London, or as the Romans called it "Londonium"! Home to over 8.5 million residents who speak over 300 languages. While the City of London is a little over one square mile (hence its nickname "The Square Mile"), Greater London has grown to encompass 32 boroughs spanning a total area of 606 square miles!
Given the city's roads were originally designed for horse and cart, this area and population growth has required the development of an efficient public transport system! Since the year 2000, this has been through the local government body called Transport for London, or TfL, which is managed by the London Mayor's office. Their remit covers the London Underground, Overground, Docklands Light Railway (DLR), buses, trams, river services (clipper and Emirates Airline cable car), roads, and even taxis.
The Mayor of London's office make their data available to the public here. In this project, you will work with a slightly modified version of a dataset containing information about public transport journey volume by transport type.

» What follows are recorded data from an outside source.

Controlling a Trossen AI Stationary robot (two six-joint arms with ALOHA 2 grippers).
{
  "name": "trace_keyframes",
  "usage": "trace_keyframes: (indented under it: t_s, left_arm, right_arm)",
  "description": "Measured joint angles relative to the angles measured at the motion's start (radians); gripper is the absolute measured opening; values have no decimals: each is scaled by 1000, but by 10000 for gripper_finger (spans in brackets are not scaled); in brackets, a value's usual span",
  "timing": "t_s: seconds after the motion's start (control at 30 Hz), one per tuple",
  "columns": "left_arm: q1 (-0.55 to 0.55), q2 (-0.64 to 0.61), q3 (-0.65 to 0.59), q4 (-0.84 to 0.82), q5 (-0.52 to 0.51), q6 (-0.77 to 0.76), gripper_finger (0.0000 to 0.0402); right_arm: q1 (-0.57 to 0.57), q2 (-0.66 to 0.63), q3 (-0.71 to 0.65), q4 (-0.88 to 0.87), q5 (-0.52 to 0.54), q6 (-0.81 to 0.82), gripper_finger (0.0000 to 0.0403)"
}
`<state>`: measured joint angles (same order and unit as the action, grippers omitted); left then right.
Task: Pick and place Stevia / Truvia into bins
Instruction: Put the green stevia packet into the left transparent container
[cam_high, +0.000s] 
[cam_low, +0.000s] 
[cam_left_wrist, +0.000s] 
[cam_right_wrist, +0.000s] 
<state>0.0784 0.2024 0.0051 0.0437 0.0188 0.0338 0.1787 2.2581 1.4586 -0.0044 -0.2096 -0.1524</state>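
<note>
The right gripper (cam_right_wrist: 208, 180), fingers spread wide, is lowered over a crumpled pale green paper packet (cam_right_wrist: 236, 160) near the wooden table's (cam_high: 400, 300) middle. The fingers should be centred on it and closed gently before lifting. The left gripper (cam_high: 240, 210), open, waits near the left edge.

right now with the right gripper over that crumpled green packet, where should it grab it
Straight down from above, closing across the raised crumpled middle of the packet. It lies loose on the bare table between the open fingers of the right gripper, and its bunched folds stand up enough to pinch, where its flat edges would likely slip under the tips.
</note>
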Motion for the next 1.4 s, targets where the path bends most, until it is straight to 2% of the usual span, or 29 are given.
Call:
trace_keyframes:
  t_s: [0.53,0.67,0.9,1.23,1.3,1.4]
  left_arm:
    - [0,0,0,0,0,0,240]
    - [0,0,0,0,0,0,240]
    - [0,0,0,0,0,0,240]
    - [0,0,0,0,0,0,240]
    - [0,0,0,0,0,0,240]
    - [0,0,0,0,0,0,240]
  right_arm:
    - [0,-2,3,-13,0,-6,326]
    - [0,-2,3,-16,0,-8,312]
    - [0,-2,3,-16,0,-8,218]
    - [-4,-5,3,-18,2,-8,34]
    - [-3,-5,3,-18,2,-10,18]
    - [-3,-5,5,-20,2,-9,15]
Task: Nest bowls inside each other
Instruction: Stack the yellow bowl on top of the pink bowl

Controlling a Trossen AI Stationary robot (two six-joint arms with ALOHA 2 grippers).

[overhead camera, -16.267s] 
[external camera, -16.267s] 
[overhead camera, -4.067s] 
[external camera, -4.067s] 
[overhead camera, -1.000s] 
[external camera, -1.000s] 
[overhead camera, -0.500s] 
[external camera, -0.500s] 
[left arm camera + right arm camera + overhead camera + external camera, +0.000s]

The data has been loaded into a Snowflake database called TFL with a single table called JOURNEYS, including the following data:
TFL.JOURNEYS
| Column | Definition | Data type |
|---|---|---|
MONTH | Month in number format, e.g., 1 equals January | INTEGER |
YEAR | Year | INTEGER |
DAYS | Number of days in the given month | INTEGER |
REPORT_DATE | Date that the data was reported | DATE |
JOURNEY_TYPE | Method of transport used | VARCHAR |
JOURNEYS_MILLIONS | Millions of journeys, measured in decimals | FLOAT |
Note that in Snowflake all databases, tables, and columns are upper case by default.
You will execute SQL queries to answer three questions, as listed in the instructions.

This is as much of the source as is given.